Despite these criticism, we can't resist asking ourselves if one of the greatest dangers of a laptop program is that it will succeed too well. The danger is that the students will internalize the value of laptops. When asked if they believed whether the laptop has contributed to their instructional effectiveness, some students, too many for our comfort, have endorsed PowerPoint: "Yes – especially the PowerPoint." Or when another student was asked, "Do you believe having a laptop in class enhances your learning experience? Please explain," the teacher candidate responded with simply, "Yes, it's so obvious that I cannot explain!!!!" We believe this is miseducation. Along the same lines, another student proudly shared how in her physics class, instead of setting up labs and experiments to show students, she simply used PowerPoint. We challenge this type of interaction with students as being inauthentic and not embodied learning. PowerPoint is not the same as having students feel, smell, taste, touch, see, and interact with the learning. Again, though, we ask, do the laptops intrinsically lead to a lack of critical thinking, or does the problem have to do with the restrictive way that they are currently used in this teacher education program?
Conclusion
Emphasizing and relying on computer technology has implications for what it means to be an educator and an educated person. For example, our research suggests that many believe that laptop programs may lead to a de-emphasis of discourse, community building, critical inquiry, and deeper skill learning. This could possibly result in shallower learning, stressing style of presentation over substance and depth. We, however, counter by asking whether this is inherent in laptops and technology, or if it is rather the lack of imagination and creativity in the pedagogy and curriculum, and the restrictions that are forced onto students that leads to this belief.
Furthermore, the fact that laptop programs divert resources from other teacher training resources and staffing makes this issue much more pressing. Simply introducing technology, without thinking about what will be done to support it in a more holistic way, fosters the falsehood that technology is a social and educational cure-all. Computer literacy in itself does not equal critical thinking, nor does it fully develop social relational and communication skills required of teachers. Our study suggests that using technology in limited ways may encourage uses of software that simplify complex issues, ideas and theories; lead to dumbed-down content of courses as instructors over-rely on online resources; and rationalize huge expenses that could be spent in other ways. In other words, access to information supplants teaching interpretation and critical thinking skills, leading to an emphasis on form over content. We believe that it does not have to be this way. We believe that trust, respect and freedom will liberate the power and potential of technology in the classroom and beyond.
Perhaps the clearest message we received from students about the value of a laptop program was when we asked them if they would want to teach in a laptop program.
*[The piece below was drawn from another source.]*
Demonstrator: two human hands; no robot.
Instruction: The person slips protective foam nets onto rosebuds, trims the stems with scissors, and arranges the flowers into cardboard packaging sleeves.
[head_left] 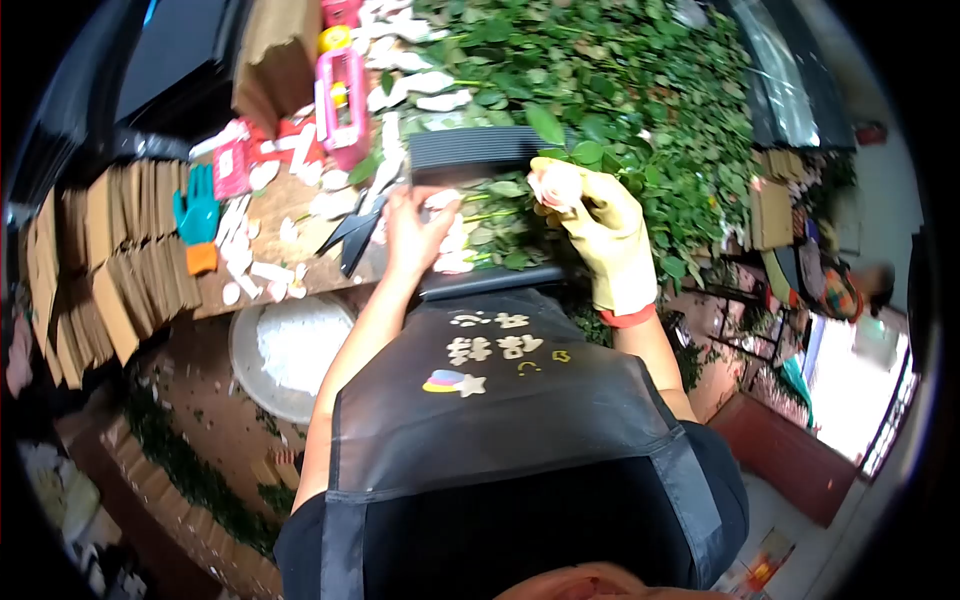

The response we received in all of our interviews was the same: Loud laughter and a resounding NO. When we asked why they are so against having their students have laptops, their response was summed up by a teacher candidate who said, "As teachers we don't want students to have laptops because they will probably use them the way we use them. They are a distraction and facilitate students' being off task." We agree that using laptops this way -- as yet another a way to manipulate students to do what the teacher wants and not allowing students to fully engage with the technology on their own terms -- does lead to the negative vision expressed by this student. If teachers have little to offer students and students are given a glimpse of a world of possible learning, how can any teacher compete? Teachers need to learn to embrace the technology and support students. Schooling needs to see technology as a complicated ally and not as the enemy.